- Born: September 29, 1872 Brooklyn, New York, U.S.
- Died: December 15, 1938 (aged 66) New York City, New York, U.S.
- Education: Columbia University (1894); École des Beaux-Arts (1900);
- Occupation: Architect
- Spouse: Aurelie de Mauriac ​ ​(m. 1902⁠–⁠1938)​
- Children: Katherine Murchison Browning; Aurelie Murchison de Wardener;
- Parents: Kenneth M. Murchison Sr.; Catherine Elliott Williams;

= Kenneth MacKenzie Murchison =

American architect

Kenneth MacKenzie Murchison, Jr. (September 29, 1872 – December 15, 1938) was a prominent American Beaux-Arts and Gothic Revival architect.

==Early life==
He was born in Brooklyn, New York City in 1872. Murchison graduated from Columbia University in 1894 and from the Ecole des Beaux-Arts in Paris, France, in 1900.

==Career==
Two years after graduating from the École des Beaux-Arts, he opened an office in New York where his first major commissions were for railroad stations for the Pennsylvania Railroad company. Among the stations he designed are Hoboken Terminal in New Jersey; the Lackawanna Terminal and the Lehigh Valley Terminal, both in Buffalo, New York; and Baltimore Pennsylvania Station.
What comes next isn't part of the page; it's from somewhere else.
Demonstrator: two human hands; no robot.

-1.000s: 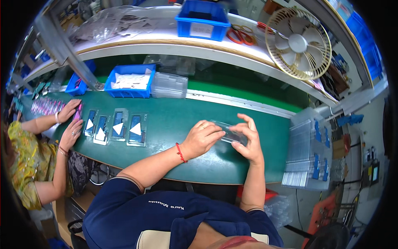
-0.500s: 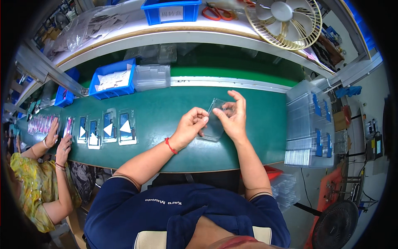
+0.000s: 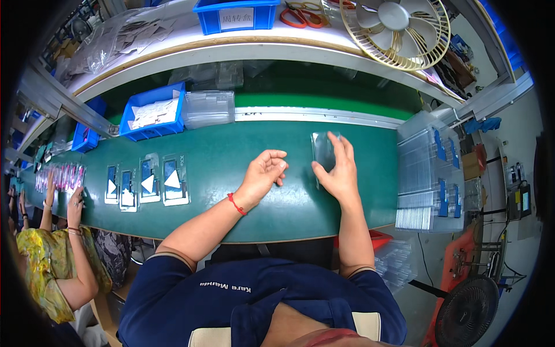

In New York, he was well known as one of the founders of the Beaux Arts Balls, elaborate costume parties benefiting architects who had fallen on hard times. He also was a founder of the Mendelsohn Glee Club. At the time of his death, he had started work on a new Dunes Club to replace the one destroyed a few months earlier.

==Personal life==
On April 5, 1902, Murchison married Aurelie de Mauriac. They lived in the Beaux-Arts Apartments, which he designed, at 310 E. 44th St. They were the parents of two daughters:

- Katherine Murchison, who married Hays Browning.
- Aurelie Murchison, who married Edouard de Wardener.

Murchison died suddenly, at 11:45 p.m. on December 15, 1938, while at the Interborough Rapid Transit Company's Grand Central–42nd Street station, as The New York Times reported.

==Buildings==

| Name | Location | Date | Built for | Current use | Image |
|---|---|---|---|---|---|
| Delaware, Lackawanna and Western Railroad Station | 1 Hudson Place, Hoboken, New Jersey | 1907 | Lackawanna Railroad | Railroad station |  |
| Delaware, Lackawanna and Western Railroad Station | 700 Lackawanna Ave at Jefferson Ave, Scranton, Pennsylvania | 1908 | Lackawanna Railroad | Hotel |  |
| Beaux-Arts Apartments | 307 and 310 E. 44th St., New York | 1929–1930 | Apartments |  |  |
| U.S. Marine Hospital | Staten Island, New York |  |  |  |  |
| Havana Central railway station | 401 Avenida de Bélgica, Havana, Cuba | 1912 | Congress of Cuba | Railroad station |  |
| Pennsylvania Station | 47 Walnut St, Johnstown, Pennsylvania | 1916 | Pennsylvania Railroad |  |  |
| Pennsylvania Station | 1515 N Charles St, Baltimore, Maryland | 1911 | Pennsylvania Railroad |  |  |
| Union Station | 1000 Water St at Park St, Jacksonville, Florida | 1919 | Florida East Coast Railway, et al. | Convention center |  |
| Lincoln Baths | 65 S Broadway, Saratoga Springs, NY 12866 (SPA State Park) | 1928 | New York State Department of Public Works | Museum and Office Space | Lincoln Bath exterior |

He also designed:
- Johnstown, Pennsylvania, Station-Johnstown (Amtrak station)
- Jamaica (LIRR station), Jamaica, New York.
- Long Beach (LIRR station), Long Beach, New York.
- The original Dunes Club, Narragansett, Rhode Island. (Only the gatehouse remains after the 1938 hurricane.)
- Sands Point Bath Club, East Egg, LI (destroyed by fire in 1986)
- Forest Hills Stadium, West Side Tennis Club, Forest Hills, Queens, New York City
- New Colonial Hotel, Nassau
- First National Bank Building, Hoboken, New Jersey
- The Murchison Building, Wilmington, North Carolina
- Co-op Apartments, 39 E. 79th St., New York.
- The Tully House (Residence), Mill Neck, New York
- Luola Chapel, built at Orton Plantation in Brunswick, North Carolina, in memory of his sister who died in 1916. He also added wings to the main house.
- Summer Residences, Narragansett, Rhode Island
- Primelles Building, Havana, Cuba (American Architect. Vol. 119, Part 1)
- St. Elmo Hall, home to the St. Elmo Society, at 111 Grove Street at Yale University, today known as Rosenfeld Hall.